**PROBLEM REQUIREMENTS:** What do the lines say from the start of the entries through the one containing "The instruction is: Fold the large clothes"? Repeat them exactly.
SOURCE DATA: Begin
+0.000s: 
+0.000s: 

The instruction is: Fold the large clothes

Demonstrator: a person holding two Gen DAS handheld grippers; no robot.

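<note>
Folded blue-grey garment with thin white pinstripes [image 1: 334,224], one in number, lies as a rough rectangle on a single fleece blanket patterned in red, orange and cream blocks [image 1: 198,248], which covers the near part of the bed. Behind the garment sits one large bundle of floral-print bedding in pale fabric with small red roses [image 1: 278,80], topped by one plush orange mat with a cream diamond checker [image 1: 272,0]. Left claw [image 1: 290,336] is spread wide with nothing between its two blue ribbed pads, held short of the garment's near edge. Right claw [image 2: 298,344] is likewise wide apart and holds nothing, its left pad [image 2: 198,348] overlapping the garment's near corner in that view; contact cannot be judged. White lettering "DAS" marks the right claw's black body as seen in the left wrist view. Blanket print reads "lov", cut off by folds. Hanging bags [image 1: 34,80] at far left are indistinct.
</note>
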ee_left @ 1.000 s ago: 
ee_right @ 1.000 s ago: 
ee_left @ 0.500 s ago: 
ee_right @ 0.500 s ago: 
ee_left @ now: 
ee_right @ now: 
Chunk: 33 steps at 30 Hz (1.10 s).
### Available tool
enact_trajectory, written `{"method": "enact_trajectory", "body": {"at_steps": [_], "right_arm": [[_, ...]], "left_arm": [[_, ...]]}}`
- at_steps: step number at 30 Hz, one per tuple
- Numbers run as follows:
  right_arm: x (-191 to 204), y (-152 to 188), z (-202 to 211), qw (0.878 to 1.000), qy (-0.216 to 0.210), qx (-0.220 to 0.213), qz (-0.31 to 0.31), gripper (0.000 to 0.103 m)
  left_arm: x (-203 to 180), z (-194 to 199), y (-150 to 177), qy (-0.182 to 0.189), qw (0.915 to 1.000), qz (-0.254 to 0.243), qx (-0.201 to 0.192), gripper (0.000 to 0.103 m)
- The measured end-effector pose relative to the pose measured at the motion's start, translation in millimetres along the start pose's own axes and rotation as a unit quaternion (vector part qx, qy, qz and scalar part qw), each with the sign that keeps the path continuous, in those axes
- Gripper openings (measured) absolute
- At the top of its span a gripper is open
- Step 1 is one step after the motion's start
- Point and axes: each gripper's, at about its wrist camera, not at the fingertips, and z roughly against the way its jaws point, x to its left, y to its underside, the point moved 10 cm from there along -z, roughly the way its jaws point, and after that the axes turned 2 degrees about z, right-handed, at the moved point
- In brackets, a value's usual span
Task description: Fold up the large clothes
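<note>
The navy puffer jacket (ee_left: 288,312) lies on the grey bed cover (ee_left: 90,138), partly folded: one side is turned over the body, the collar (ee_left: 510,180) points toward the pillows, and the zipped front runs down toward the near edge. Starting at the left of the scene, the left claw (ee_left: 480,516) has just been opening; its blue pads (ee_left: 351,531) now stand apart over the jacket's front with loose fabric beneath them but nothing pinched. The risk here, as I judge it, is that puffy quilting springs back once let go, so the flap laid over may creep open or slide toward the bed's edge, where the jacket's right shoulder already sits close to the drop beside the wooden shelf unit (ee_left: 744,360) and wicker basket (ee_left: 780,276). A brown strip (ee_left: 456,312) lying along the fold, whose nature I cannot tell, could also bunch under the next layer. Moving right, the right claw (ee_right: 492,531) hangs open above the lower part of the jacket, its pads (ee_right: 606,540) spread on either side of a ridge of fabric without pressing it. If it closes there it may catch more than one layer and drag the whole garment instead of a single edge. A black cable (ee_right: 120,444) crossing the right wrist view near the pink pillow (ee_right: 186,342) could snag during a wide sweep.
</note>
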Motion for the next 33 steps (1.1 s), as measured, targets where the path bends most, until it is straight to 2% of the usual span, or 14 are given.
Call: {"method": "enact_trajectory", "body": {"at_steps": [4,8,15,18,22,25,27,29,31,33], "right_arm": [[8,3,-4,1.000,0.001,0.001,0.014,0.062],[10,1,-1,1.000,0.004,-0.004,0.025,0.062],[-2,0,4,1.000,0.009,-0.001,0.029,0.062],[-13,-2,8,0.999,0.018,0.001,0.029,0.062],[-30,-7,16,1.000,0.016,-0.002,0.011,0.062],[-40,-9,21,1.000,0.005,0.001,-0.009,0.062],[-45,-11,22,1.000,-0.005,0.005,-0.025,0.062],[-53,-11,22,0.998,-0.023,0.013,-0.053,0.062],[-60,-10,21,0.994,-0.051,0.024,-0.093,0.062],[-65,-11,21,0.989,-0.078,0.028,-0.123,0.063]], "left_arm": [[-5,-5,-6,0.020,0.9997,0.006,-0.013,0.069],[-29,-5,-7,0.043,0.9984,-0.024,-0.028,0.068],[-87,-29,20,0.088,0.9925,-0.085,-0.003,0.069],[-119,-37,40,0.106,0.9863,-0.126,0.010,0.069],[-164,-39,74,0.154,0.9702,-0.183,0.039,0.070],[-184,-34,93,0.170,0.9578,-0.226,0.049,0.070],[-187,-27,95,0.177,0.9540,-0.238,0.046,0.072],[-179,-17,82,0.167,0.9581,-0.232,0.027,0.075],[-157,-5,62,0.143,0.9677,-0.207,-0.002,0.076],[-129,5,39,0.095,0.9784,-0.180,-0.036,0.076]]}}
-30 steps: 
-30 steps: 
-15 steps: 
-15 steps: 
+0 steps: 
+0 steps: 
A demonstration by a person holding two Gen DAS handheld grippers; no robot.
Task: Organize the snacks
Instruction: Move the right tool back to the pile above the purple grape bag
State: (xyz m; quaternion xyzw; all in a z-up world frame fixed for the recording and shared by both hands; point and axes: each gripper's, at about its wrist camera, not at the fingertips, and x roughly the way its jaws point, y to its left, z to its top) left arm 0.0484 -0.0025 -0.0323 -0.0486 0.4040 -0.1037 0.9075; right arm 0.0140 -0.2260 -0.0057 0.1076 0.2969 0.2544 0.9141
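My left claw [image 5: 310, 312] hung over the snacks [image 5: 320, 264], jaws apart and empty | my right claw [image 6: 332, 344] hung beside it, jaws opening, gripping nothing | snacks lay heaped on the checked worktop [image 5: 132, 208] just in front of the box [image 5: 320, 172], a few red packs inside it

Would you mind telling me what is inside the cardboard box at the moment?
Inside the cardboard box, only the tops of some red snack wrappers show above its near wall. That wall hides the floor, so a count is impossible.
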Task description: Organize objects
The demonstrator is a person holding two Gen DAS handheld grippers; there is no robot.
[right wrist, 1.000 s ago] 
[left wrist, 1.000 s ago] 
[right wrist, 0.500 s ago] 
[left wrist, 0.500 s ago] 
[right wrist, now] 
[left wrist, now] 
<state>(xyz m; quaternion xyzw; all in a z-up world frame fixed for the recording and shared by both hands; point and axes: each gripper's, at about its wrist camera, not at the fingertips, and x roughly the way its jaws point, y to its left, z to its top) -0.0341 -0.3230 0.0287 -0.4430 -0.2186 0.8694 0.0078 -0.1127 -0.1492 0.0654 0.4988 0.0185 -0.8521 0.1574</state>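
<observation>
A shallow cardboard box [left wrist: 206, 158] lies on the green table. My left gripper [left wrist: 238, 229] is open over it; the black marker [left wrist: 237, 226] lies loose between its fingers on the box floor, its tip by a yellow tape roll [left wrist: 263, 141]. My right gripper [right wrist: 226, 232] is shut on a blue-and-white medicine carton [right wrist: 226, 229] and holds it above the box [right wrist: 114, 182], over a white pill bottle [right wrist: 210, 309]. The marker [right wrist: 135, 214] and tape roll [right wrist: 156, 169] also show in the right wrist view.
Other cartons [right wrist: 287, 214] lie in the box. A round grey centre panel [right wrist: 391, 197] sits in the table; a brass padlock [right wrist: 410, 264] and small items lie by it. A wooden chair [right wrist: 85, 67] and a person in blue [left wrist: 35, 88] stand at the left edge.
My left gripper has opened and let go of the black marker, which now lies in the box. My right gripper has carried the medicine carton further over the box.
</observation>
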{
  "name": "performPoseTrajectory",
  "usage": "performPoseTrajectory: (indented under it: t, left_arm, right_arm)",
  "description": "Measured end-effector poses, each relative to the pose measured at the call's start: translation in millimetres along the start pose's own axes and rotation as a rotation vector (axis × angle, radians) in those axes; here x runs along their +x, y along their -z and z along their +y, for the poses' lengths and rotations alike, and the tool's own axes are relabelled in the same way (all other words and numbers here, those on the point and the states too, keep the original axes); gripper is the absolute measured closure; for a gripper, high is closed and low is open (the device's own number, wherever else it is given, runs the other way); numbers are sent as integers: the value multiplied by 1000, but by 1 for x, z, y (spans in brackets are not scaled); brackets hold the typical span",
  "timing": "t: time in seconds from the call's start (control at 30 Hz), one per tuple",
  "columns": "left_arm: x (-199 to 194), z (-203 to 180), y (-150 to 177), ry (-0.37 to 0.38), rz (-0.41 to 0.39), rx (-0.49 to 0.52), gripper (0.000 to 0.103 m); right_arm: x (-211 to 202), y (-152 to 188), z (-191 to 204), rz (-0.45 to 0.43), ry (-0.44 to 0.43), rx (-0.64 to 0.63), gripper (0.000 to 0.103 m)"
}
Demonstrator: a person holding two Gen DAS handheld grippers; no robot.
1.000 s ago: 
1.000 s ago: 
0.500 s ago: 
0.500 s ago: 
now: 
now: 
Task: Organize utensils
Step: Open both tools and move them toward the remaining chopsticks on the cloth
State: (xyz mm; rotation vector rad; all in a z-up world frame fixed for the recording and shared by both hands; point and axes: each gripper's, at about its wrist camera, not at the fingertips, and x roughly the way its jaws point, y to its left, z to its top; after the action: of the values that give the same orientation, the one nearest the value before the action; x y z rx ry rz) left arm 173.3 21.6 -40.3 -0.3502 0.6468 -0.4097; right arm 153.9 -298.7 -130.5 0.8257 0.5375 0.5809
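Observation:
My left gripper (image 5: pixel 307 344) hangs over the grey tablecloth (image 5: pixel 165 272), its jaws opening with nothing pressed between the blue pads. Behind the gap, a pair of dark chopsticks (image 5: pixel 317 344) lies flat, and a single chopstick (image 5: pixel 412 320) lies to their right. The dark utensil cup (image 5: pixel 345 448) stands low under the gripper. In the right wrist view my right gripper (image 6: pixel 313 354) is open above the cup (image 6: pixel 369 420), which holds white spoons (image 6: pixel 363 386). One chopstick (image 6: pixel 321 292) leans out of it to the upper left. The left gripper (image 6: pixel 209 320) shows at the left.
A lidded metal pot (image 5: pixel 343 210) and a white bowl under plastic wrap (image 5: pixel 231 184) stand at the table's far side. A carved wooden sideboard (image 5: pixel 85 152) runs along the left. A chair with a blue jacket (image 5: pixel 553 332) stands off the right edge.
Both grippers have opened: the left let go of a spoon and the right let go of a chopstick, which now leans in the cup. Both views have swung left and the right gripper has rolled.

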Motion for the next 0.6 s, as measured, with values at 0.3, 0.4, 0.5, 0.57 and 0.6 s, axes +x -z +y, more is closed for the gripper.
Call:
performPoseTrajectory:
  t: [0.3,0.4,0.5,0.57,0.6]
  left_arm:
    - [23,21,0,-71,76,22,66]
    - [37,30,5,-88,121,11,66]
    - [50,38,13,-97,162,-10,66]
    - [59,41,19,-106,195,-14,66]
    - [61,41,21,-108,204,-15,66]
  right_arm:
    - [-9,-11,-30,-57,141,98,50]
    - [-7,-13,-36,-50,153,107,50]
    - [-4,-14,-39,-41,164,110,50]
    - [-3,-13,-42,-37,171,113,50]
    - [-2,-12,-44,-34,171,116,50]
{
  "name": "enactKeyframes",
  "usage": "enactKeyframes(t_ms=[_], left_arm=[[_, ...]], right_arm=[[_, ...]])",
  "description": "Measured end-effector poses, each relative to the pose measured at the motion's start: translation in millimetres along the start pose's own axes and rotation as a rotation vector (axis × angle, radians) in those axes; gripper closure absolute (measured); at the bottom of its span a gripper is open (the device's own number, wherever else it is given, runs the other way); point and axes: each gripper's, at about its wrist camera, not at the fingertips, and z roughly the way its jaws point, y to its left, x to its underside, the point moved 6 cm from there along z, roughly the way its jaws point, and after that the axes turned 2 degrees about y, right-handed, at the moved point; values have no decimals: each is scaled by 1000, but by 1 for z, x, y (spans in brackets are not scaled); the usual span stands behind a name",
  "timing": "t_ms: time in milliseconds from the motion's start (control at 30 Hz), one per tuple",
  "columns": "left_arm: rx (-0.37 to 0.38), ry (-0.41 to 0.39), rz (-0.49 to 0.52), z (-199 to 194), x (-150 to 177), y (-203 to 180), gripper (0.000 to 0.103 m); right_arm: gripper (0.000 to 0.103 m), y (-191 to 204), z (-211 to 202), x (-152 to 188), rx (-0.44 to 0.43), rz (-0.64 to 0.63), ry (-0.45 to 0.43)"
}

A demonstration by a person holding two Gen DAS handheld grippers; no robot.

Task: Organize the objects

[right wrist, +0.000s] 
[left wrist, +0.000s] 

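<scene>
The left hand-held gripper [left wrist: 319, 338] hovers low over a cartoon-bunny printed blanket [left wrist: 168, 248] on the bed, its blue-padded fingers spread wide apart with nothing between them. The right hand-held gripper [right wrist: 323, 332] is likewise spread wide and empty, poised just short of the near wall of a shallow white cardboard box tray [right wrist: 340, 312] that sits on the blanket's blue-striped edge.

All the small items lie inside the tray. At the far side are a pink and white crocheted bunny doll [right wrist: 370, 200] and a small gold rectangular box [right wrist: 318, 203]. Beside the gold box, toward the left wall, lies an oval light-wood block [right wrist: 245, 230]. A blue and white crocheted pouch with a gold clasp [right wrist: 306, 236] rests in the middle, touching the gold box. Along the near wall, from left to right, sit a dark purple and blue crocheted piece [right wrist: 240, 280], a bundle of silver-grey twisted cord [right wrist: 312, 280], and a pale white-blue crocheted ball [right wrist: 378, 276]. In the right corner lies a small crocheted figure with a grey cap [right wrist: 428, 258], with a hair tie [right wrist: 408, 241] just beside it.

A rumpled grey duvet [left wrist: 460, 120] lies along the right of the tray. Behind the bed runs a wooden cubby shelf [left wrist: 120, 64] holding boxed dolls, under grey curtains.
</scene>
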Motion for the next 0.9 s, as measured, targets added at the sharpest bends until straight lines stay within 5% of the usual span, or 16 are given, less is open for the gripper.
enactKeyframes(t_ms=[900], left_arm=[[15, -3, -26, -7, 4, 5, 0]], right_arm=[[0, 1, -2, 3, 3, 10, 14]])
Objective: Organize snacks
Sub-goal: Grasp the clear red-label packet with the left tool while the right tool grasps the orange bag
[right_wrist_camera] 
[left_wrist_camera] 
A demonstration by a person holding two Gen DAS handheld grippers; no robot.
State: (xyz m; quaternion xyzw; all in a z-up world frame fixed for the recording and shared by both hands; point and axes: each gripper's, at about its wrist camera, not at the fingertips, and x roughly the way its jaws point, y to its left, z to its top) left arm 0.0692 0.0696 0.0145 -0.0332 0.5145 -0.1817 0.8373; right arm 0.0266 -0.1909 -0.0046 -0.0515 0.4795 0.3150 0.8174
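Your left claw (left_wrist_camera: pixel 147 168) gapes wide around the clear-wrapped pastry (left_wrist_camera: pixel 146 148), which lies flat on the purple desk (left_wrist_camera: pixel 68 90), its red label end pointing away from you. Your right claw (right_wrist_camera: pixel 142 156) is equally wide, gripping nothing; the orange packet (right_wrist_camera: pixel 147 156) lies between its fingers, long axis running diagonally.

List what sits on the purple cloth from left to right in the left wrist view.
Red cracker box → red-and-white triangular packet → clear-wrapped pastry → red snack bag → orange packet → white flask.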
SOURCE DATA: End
**TASK RESPONSE:**
+0.000s: 
+0.000s: 

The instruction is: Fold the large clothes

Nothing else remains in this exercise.